Gemma Chan: ‚Nichts wird die Nacht toppen, in der ich mit Celine Dion im Bus an der Stange getanzt habe‘

Gemma Chan ist nervös, als würde sie auf den Zahnarzt warten, der eine besonders schmerzhafte Extraktion durchführt. Wir treffen uns in einem Café mit Babys und müde aussehenden Müttern in einem schicken, reichen Viertel im Norden Londons. Der Rahmen ist angemessen, wenn man bedenkt, worüber wir hier sprechen wollen: I Am Hannah, das neue improvisierte Channel 4-Drama, das sie gemeinsam mit dem Regisseur Dominic Savage entwickelt hat. Es erzählt die Geschichte einer Frau Mitte 30, die sich über Apps verabredet, während sie den biologischen und sozialen Druck spürt, ein Kind zu bekommen. Chan, 36, möchte betonen, dass der Film nicht autobiografisch ist.

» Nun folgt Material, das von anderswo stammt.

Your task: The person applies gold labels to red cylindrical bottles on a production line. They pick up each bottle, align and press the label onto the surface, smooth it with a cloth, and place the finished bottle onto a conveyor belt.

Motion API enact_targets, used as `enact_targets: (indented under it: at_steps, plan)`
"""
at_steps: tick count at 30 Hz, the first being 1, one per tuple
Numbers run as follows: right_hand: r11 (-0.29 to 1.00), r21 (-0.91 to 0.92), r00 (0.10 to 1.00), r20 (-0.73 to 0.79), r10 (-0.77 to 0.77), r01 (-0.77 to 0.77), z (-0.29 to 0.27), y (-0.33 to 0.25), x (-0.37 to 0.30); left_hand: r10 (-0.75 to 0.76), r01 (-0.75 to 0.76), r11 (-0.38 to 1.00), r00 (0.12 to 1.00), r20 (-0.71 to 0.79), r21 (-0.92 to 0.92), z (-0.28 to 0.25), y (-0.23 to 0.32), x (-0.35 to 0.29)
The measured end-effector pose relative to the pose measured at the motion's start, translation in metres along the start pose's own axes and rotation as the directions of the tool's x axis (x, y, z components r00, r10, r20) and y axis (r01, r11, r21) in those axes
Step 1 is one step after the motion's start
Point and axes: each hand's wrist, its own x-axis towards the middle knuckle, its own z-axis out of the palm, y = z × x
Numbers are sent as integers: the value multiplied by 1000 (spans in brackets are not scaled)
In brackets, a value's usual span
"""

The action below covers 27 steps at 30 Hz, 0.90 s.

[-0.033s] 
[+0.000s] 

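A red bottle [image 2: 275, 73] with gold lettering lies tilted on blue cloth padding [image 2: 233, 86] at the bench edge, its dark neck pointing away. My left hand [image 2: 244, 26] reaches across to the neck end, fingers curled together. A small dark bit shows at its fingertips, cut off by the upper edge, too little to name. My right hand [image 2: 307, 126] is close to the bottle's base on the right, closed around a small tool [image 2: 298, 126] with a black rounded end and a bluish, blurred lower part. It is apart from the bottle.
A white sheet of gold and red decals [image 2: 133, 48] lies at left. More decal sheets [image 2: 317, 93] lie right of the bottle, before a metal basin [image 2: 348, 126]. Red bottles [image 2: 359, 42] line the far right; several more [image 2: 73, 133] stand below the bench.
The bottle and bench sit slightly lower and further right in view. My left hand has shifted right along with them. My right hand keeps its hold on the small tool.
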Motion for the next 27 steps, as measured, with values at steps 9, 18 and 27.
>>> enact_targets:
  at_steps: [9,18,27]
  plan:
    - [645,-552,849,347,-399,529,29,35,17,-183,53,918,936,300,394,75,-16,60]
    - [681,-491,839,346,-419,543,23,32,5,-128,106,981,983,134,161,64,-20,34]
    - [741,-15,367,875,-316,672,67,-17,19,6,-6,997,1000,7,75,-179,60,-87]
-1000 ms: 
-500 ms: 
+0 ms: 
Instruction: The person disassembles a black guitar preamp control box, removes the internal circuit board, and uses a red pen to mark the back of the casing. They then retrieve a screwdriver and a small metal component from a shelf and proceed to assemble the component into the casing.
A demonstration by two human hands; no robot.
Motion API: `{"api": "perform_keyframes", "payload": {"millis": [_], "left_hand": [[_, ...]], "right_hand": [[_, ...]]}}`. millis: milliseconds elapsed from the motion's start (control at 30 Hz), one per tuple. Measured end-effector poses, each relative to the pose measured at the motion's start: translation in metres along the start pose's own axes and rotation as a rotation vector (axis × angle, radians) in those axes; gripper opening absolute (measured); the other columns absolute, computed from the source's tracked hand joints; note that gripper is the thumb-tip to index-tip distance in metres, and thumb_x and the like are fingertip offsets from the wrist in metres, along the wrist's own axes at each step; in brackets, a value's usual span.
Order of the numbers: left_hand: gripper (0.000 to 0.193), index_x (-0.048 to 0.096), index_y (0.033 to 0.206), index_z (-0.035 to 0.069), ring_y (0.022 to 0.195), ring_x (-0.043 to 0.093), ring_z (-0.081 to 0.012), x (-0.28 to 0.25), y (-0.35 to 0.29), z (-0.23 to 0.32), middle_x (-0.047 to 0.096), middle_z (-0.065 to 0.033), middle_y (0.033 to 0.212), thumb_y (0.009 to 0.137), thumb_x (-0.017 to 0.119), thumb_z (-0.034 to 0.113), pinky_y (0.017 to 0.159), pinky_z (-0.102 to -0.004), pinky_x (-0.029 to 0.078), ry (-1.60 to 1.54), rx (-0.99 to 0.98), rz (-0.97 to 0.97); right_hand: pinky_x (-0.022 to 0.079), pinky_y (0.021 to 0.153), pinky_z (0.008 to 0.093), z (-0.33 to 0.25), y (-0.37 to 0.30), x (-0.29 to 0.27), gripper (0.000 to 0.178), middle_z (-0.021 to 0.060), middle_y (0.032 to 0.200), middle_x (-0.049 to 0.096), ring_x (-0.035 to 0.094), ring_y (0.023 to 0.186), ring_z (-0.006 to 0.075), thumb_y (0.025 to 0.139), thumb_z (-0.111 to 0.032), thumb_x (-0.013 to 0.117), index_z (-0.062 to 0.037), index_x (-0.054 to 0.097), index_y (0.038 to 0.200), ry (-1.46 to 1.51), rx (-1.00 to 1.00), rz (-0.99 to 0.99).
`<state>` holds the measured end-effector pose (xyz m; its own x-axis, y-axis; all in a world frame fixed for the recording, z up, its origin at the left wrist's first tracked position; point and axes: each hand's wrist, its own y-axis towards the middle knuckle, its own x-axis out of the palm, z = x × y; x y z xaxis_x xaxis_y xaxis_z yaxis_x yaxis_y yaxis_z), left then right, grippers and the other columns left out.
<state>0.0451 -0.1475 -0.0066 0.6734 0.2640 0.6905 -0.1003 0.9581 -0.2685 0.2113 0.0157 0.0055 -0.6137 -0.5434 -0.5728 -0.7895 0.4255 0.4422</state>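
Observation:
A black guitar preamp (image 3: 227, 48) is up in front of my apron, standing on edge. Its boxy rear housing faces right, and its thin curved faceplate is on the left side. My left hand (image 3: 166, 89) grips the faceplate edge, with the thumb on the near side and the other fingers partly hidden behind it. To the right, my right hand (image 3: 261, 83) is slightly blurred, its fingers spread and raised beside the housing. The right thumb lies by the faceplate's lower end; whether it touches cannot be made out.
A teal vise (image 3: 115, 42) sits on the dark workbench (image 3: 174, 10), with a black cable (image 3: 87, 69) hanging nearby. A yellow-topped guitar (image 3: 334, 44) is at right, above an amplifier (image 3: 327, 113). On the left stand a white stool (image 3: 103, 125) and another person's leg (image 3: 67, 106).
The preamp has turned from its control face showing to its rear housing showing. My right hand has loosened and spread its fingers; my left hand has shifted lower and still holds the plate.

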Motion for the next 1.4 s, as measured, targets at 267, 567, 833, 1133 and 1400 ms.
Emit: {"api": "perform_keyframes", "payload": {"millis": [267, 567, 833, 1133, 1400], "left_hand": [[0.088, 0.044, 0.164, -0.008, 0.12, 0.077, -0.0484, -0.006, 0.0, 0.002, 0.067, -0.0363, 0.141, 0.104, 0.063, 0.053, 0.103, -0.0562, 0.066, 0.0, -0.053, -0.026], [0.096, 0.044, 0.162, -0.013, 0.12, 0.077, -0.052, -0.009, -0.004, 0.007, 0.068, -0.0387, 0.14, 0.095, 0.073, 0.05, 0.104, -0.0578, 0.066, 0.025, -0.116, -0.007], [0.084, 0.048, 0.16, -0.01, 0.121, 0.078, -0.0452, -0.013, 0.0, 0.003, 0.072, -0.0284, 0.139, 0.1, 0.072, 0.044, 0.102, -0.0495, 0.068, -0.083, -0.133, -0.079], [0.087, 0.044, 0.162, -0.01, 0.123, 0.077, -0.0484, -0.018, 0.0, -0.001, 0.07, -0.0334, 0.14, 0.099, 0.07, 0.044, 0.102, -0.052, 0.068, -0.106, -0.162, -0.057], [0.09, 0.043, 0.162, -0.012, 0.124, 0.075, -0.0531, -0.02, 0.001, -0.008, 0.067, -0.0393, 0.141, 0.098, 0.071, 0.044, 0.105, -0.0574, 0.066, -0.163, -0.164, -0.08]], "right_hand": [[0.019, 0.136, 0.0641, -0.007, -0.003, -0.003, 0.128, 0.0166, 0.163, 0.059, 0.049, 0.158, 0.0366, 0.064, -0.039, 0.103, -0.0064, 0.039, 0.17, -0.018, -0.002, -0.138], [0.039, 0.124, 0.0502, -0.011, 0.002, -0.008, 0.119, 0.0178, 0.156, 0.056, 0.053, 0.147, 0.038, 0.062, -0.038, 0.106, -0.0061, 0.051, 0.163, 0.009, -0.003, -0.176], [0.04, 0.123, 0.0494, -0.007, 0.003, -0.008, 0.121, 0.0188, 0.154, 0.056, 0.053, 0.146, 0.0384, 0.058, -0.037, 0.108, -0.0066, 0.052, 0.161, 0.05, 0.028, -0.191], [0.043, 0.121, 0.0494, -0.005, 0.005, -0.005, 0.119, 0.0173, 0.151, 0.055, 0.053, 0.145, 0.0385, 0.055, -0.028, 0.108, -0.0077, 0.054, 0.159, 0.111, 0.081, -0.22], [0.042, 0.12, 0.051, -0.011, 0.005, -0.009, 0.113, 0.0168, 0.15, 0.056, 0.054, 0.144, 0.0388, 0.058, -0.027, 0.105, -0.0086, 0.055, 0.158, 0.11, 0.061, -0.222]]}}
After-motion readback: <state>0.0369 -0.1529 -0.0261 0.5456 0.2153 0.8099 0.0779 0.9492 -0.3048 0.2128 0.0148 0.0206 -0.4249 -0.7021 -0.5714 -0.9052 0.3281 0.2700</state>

„Ich meine, Gott. Ich habe Freunde, die glücklich verheiratet sind und bereits ihr drittes Kind haben, einige Freunde, die es getan haben und damit zu kämpfen haben, und andere Freunde, die kein Interesse daran haben, die frei und Single sind.“ Sie atmet heftig ein. „Ja. Es ist seltsam. Ich finde es seltsam, dass man sich in den Dreißigern plötzlich bewusster wird, dass, wenn ich es tun will, ein biologisches Kind haben will, ich jetzt darüber nachdenken muss.“ Sie gibt sich zugeknöpft. „Tut mir leid, dem habe ich nichts hinzuzufügen.“

Es dauert eine Weile, bis sich ihre Nerven beruhigen. „Die Leute glauben es nicht“, sagt sie, „aber ich bin von Natur aus ziemlich schüchtern. Ich musste wirklich hart daran arbeiten, das zu verbergen und nicht ängstlich oder nervös zu wirken.“ Rote Teppiche sind auch jetzt noch schwierig für sie. Sie macht sich immer Sorgen, dass sie umfallen könnte. „Und ich bin schon einmal fast in Ohnmacht gefallen, weil man nicht merkt, dass man nicht mehr atmet, und dann fangen die ganzen Blitze im Gesicht an zu blinken, und ich habe angefangen…“ Sie wird ohnmächtig. „Stell dir vor!“ Um damit umzugehen, schlüpft sie in eine Rolle, ihre eigene Version von Sasha Fierce, dem Alter Ego von Beyoncé. „In der Rolle fühle ich mich, als könnte ich alles tun, wirklich. Das ist ein Teil dessen, was mich an der Schauspielerei reizt. Aber wenn man mich bittet, eine Rede als ich selbst zu halten, finde ich das sehr schwierig. Ich hasse meinen eigenen Geburtstag, ich hasse es, im Mittelpunkt zu stehen.“

'In der Rolle habe ich das Gefühl, dass ich alles tun kann, aber ich bin von Natur aus ziemlich schüchtern': mit Lisa Lu in Crazy Rich Asians.
‚In der Rolle habe ich das Gefühl, dass ich alles tun kann, aber ich bin von Natur aus ziemlich schüchtern‘: mit Lisa Lu in Crazy Rich Asians. Bild: Everett Collection/Alamy

An den Erfolg, den Chan in letzter Zeit hatte, muss sie sich wohl erst noch gewöhnen. Nachdem sie ihre Karriere langsam im britischen Fernsehen begonnen hatte, ist sie nun in Hollywood voll durchgestartet. In Captain Marvel spielte sie die Minn-Erva, für die man vor 3 Uhr morgens auf der Arbeit sein musste, um vier Stunden lang Haare und Make-up aufzutragen, da ihre Figur komplett blau war. Sie war Bess of Hardwick in Mary Queen of Scots und Madam Ya Zhou in Fantastic Beasts and Where to Find Them. Und dann war da noch Crazy Rich Asians, der ihren Status als internationaler Star zementierte, als sie Astrid spielte, eine elegante, ultra-reiche Gesellschaftsdame, deren oberflächliche Perfektion einen verborgenen Schmerz verdeckte.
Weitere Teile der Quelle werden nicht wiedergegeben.